Le principe de non rétroactivité des lois est énoncé par l’article 2 du Code Civil.

C’est un principe que toute démocratie se doit de respecter, sauf exception particulière, notamment lorsque la loi nouvelle, comme c’est le cas en matière pénale, réduit les sanctions.

Mais qu’en est-il de la jurisprudence ?

Tous les étudiants en droit savent qu’elle est créatrice de droit.

La Cour de Cassation le démontre par ses arrêts.

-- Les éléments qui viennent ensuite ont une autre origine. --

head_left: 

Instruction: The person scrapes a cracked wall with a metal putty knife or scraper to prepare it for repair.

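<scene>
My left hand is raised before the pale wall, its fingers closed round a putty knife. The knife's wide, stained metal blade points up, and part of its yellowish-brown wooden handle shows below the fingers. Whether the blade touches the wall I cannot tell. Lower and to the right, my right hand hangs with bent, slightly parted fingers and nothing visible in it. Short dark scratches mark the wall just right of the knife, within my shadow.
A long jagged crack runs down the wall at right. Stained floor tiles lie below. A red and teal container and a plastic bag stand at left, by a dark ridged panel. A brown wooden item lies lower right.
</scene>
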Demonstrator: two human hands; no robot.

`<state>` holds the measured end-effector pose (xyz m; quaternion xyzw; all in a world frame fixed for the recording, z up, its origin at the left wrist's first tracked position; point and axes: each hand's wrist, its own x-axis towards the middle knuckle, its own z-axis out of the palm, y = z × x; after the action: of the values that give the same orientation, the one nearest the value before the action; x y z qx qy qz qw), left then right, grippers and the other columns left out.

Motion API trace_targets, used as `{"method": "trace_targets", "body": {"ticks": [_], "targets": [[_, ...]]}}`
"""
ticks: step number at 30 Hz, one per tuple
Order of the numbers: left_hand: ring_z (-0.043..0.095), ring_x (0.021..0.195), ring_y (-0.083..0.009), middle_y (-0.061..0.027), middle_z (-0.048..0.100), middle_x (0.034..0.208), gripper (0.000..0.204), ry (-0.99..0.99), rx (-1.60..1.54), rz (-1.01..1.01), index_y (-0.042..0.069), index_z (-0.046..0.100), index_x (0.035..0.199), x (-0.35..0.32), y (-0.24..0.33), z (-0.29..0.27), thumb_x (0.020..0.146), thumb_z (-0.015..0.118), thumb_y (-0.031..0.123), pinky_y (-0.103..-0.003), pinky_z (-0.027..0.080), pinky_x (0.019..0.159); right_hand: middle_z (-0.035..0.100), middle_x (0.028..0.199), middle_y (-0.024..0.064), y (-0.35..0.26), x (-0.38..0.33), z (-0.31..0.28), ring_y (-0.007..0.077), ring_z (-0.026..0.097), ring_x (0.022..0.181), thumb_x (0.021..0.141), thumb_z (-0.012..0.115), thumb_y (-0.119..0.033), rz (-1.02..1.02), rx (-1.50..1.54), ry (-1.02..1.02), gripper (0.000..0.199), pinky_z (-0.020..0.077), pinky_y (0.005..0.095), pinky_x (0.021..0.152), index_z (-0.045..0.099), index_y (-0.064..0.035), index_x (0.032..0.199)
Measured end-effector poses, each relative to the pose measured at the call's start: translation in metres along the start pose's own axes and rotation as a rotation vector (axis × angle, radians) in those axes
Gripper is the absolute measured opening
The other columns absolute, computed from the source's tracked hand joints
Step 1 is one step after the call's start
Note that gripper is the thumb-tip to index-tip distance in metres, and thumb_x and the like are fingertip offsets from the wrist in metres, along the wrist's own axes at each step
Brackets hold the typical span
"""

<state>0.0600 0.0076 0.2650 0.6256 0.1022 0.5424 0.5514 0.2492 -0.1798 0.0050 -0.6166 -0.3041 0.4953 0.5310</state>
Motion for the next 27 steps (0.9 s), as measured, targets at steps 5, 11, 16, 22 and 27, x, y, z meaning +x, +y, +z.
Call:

Un justiciable, qui engage une procédure sur la base des principes définis à la date de son action peut ainsi perdre le bénéfice de ses principes, si la Cour de Cassation les modifie. Car l’arrêt de la Cour, même s’il est postérieur à la date à laquelle l’action est introduite, se substituera aux principes qui existaient à cette date.

Cette rétroactivité est contestable, car elle crée une insécurité juridique.

La Cour de Cassation en a déjà pris la mesure et ses arrêts tentent d’en réduire la portée dans certains cas.

C’est ce qu’illustre son arrêt du 21 mars 2018.

Le litige portait sur des règles de compétence des juridictions spécialisées en droit de la concurrence.

La rétroactivité des arrêts prononcés par la Cour de Cassation, le 29 mars 2017, qui a modifié sa jurisprudence antérieure aurait eu pour conséquence de rendre irrecevable le recours d’une Société qui mettait en cause le comportement de son cocontractant.

La Cour de Cassation reconnait que cela aurait abouti à priver le justiciable d’un droit à un procès équitable au sens de l’article 6 du paragraphe 1er de la Convention européenne des droits de l’homme.

Elle approuve ainsi la Cour d’Appel de ne pas avoir fait une application rétroactive de sa jurisprudence.